CİNAYET TOHUMU / Bölüm 28

(Sedat Amir, İnci’yi aramadan önce…)

  Üçü de aynı şeyi düşünüyordu ama dillendirmek istemediler. Dillendirirlerse gerçek olacağından korktular. Sanki gizli kalırsa, gerçek olmayacakmış gibi.

“Amaaan!” dedi İnci. Dosyaları kenara itip Begüm’e döndü. “Begüm konuşsun biraz da.”

 Adını duyan Begüm, gözlerini patlatarak bakınca, meydanı evlilere bırakmış oldu. Begüm hariç herkes Başar’a olan sevgisinin farkındaydı. Begüm aşktan korkmasa, mutlu bir çift olurlardı.

 Zamanında Fulya da korkmuş muydu aşktan? Begüm’ün, Başar’ın adını duyduğunda değişen bakışlarında kendi geçmişini gördü. Hayır, Fulya hiç korkmamıştı. Elini, Begüm’ün elinin üstüne koydu. “Aşkı görmezden gelme, Begüm,” dedi. “İnan bana, doğru kişi olduğunda aşk hiçte korkulacak bir şey değil.”

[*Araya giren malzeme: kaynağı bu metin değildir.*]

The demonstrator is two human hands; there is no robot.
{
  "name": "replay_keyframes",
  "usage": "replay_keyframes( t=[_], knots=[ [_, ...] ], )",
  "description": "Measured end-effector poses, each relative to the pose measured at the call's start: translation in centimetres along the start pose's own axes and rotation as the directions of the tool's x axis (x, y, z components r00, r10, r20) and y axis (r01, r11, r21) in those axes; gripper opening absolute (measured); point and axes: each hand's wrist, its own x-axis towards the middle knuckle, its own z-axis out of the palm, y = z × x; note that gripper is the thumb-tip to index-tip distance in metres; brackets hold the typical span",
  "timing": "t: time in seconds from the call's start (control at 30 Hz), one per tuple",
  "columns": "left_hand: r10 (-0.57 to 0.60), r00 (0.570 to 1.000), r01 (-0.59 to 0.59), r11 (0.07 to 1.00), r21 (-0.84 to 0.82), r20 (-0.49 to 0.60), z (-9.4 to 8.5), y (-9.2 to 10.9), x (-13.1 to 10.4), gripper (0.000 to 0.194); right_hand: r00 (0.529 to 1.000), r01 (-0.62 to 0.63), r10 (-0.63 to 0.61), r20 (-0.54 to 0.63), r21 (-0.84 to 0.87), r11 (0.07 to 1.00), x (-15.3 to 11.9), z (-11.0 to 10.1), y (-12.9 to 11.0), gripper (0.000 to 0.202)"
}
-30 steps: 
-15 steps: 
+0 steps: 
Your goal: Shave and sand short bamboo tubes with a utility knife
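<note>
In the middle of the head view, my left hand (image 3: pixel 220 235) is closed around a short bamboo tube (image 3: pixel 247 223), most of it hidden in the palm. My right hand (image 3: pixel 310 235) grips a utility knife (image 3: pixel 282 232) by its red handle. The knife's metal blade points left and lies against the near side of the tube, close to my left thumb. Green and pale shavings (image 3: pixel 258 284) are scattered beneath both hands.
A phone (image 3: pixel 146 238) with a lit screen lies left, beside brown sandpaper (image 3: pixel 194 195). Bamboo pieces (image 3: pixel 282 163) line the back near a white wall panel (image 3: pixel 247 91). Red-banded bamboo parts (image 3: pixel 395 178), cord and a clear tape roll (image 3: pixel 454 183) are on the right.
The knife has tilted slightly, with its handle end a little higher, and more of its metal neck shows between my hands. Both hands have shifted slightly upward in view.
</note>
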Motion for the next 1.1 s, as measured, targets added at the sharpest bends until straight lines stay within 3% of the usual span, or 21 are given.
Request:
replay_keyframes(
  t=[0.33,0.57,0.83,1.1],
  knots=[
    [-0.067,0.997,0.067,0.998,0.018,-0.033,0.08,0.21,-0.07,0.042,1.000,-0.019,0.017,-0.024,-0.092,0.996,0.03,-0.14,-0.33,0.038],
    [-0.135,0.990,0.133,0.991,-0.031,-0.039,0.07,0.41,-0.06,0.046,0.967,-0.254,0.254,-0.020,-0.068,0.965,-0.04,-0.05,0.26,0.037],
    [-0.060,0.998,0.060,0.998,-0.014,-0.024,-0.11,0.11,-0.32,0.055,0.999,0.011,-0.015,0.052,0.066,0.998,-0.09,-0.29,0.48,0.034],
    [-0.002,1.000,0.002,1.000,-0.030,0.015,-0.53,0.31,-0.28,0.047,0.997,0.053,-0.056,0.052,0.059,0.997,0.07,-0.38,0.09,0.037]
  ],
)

 İnci seslice iç çekip, “Başar’ın pantolonu yırtıktı. Nasıl yırtıldı?” diye sorunca Begüm’ün anında yüzü kızardı.

Omuzlarını silkti Begüm. Tam ağzını açmıştı ki, İnci’nin telefonu imdadına yetişircesine çaldı. Arayan Sedat Amirdi. İnci telefonu kapatır kapatmaz hepsi bir araştırmaya koyuldu.

 Orhan ve Pamir arabada baş başa kaldıklarında, “Kemal aradı mı seni?” diye sordu Orhan.

 Pamir doğruyu söylemek yerine, “Hayır” diyerek geçiştirmek istedi. Doğruyu söylerse işin içinden nasıl çıkardı bilemiyordu. Şuan annesini düşünmek istemiyordu. Tek istediği sessiz bir şekilde yol almaktı. Fakat Orhan’ın susmaya niyeti yoktu. İkinci sorusunu sordu.

 “Fulya’yı niye tutukladın?”

 Onu tutuklarken kendinden emindi. Karısı, Lale Dalı Cinayetlerinin baş şüphelisiydi. Ama şimdi… Neredeyse adından dahi emin değilmiş gibi hissediyordu. Pamir sessiz kalınca Orhan konuşmaya devam etti.

“Emniyete girer girmez Sedat Amirim çıkardı kelepçeyi. Direndi bize baya. Sen takmışsın, sen çıkartacakmışsın. Ama tabi, dinler mi Sedat Amir. Eğer orada olsaydın, seni bir kaşık su da boğardı. Dua et hala Başkomisersin.”

 Derin bir iç çekti, “Günlerim sayılı,” diye geveledi.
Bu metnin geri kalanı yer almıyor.